Ah, that’s great to know.

Maybe some kind of “changing branches” guide is in order?
I imagine switching branches is not that common, but just the same.

(Joe Seyfried) #9

Yes, if you SSH into your Docker container, you can do a su postgres and then use the psql command line client, if you feel brave. Good hunting!

(Sam Saffron) #10

data is most likely on the box you just have your container pointed to wrong spot

What dirs are in /var/discourse/shared ?
What dirs are in /var/docker/shared ?

(Gustavo Scanferla) #12

Hey @JSey, thanks for your help!

Sadly I can see just one discourse database and it’s the new one. Makes sense, since it’s a new container and /var/discourse/shared/standalone/postgres_data (where the permanent data was supposed to be) got somehow erased and then replaced with new, empty, data.

(Gustavo Scanferla) #13

Hi @sam,
/var/discourse/shared has standalone
/var/discourse/shared/standalone/backups was empty. But, since yesterday, we have some new backups there.

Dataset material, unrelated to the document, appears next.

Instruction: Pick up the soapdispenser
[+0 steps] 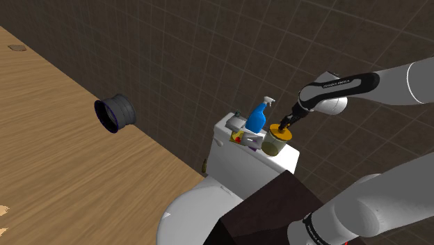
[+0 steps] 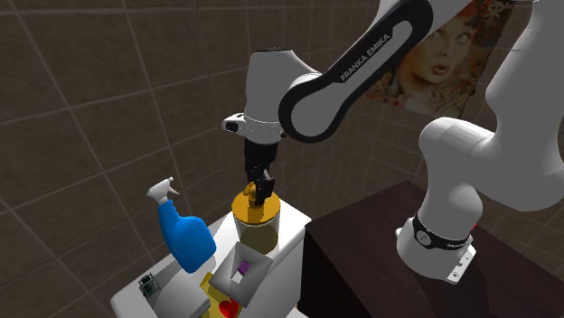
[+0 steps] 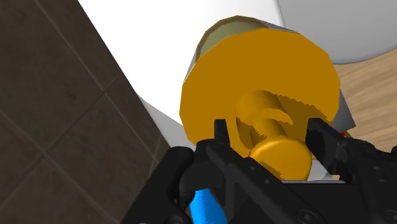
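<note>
White capitals "FRANKA EMIKA" run along dark band of arm (image 2: 371,52), above and behind claw (image 2: 263,191). From shoulder camera, same band behind claw bears white lettering, too small to read.

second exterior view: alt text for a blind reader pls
The black pincer of a white robot arm is at the orange pump top of a soap dispenser on a white toilet tank. A blue spray bottle stands beside it.
</note>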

And No such file or directory for /var/docker/shared :frowning:

How can I find and point my container to the correct spot?

Thanks for your help!

(Wes Osborn) #14

Just throwing this out there as a possibility. Once when we did an upgrade, we updated the underlying OS (Ubuntu) at the same time and lost support for AUFS. Though I don’t totally understand the relationship (being a Docker noob), AUFS was being used to provide access for our Discourse docker container to the underlying storage. So basically Discourse acted like a new install when the OS didn’t have support for AUFS because it couldn’t reconnect with the storage it had been using via AUFS. When we added support back into the host OS for AUFS, Discourse went back to normal because it was able to reconnect with the original storage source.

If you think this might have happened in your case, you can search for AUFS in meta for more troubleshooting resources, here is a sample:

(Gustavo Scanferla) #15

Hi @wesochuck, I talked to my teammate that did the upgrade and he didn’t update the underlying OS.

But thanks for your input, anyway. I’ll keep as a reference if something happens in the future (I hope not!).